> EXERCISE BRIEF
Repeat the whole listing exactly, leaving nothing out.

(Beginning of DATA SECTION)

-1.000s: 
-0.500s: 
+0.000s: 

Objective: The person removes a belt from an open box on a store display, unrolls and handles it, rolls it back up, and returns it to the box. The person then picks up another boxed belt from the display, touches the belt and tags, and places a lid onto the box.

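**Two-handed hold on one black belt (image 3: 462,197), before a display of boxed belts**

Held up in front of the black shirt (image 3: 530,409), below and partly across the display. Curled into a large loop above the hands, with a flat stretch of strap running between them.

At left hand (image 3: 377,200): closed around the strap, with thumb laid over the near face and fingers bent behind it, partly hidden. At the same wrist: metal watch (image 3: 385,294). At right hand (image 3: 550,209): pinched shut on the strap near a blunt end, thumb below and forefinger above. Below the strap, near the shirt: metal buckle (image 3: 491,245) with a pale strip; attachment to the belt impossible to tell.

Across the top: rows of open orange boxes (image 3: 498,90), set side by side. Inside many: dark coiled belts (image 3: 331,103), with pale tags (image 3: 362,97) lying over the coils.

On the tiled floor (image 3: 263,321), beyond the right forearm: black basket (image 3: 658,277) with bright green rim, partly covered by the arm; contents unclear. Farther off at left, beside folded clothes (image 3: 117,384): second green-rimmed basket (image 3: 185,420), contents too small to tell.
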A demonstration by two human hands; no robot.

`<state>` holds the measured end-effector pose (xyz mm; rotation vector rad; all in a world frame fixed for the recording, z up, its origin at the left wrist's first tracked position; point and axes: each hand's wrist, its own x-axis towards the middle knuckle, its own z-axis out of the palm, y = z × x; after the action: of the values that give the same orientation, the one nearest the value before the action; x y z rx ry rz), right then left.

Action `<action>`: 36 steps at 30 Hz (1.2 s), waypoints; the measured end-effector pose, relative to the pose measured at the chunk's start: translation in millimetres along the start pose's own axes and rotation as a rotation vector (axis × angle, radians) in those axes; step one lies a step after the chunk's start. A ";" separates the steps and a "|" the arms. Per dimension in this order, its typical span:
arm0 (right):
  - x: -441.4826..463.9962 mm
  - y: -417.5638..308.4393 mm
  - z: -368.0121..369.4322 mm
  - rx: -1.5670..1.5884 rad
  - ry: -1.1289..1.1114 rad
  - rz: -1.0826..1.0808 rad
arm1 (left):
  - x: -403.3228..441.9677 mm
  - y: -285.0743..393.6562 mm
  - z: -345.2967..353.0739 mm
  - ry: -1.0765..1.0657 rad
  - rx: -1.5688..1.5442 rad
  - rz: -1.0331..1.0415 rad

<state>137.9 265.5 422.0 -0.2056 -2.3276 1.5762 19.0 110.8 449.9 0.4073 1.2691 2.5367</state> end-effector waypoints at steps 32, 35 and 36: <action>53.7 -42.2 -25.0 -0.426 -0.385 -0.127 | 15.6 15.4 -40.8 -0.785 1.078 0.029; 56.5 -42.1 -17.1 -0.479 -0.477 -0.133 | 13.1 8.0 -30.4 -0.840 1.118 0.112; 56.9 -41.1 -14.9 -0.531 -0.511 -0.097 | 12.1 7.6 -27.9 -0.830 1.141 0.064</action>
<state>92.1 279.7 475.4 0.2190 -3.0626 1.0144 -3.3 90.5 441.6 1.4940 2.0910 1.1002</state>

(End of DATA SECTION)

> EXPECTED ANSWER
-1.000s: 
-0.500s: 
+0.000s: 

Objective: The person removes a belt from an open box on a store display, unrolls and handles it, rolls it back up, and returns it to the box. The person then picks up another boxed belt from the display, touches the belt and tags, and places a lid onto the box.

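**Two-handed hold on one black belt (image 3: 462,197), before a display of boxed belts**

Held up in front of the black shirt (image 3: 530,409), below and partly across the display. Curled into a large loop above the hands, with a flat stretch of strap running between them.

At left hand (image 3: 377,200): closed around the strap, with thumb laid over the near face and fingers bent behind it, partly hidden. At the same wrist: metal watch (image 3: 385,294). At right hand (image 3: 550,209): pinched shut on the strap near a blunt end, thumb below and forefinger above. Below the strap, near the shirt: metal buckle (image 3: 491,245) with a pale strip; attachment to the belt impossible to tell.

Across the top: rows of open orange boxes (image 3: 498,90), set side by side. Inside many: dark coiled belts (image 3: 331,103), with pale tags (image 3: 362,97) lying over the coils.

On the tiled floor (image 3: 263,321), beyond the right forearm: black basket (image 3: 658,277) with bright green rim, partly covered by the arm; contents unclear. Farther off at left, beside folded clothes (image 3: 117,384): second green-rimmed basket (image 3: 185,420), contents too small to tell.
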A demonstration by two human hands; no robot.

`<state>` holds the measured end-effector pose (xyz mm; rotation vector rad; all in a world frame fixed for the recording, z up, its origin at the left wrist's first tracked position; point and axes: each hand's wrist, its own x-axis towards the middle knuckle, its own z-axis out of the palm, y = z × x; after the action: of the values that give the same orientation, the one nearest the value before the action; x y z rx ry rz), right then left.

Action `<action>`: 36 steps at 30 Hz (1.2 s), waypoints; the measured end-effector pose, relative to the pose measured at the chunk's start: translation in millimetres along the start pose's own axes and rotation as a rotation vector (axis × angle, radians) in those axes; step one lies a step after the chunk's start. A ";" separates the steps and a "|" the arms. Per dimension in this order, its typical span:
arm0 (right):
  - x: -441.4826..463.9962 mm
  - y: -417.5638..308.4393 mm
  - z: -368.0121..369.4322 mm
  - rx: -1.5670..1.5884 rad
  - ry: -1.1289..1.1114 rad
  - rz: -1.0826..1.0808 rad
arm1 (left):
  - x: -403.3228..441.9677 mm
  - y: -285.0743..393.6562 mm
  - z: -345.2967..353.0739 mm
  - ry: -1.0765..1.0657 rad
  - rx: -1.5688..1.5442 rad
  - rz: -1.0331..1.0415 rad

<state>137.9 265.5 422.0 -0.2056 -2.3276 1.5762 19.0 110.8 449.9 0.4073 1.2691 2.5367</state> end-effector waypoints at steps 32, 35 and 36: <action>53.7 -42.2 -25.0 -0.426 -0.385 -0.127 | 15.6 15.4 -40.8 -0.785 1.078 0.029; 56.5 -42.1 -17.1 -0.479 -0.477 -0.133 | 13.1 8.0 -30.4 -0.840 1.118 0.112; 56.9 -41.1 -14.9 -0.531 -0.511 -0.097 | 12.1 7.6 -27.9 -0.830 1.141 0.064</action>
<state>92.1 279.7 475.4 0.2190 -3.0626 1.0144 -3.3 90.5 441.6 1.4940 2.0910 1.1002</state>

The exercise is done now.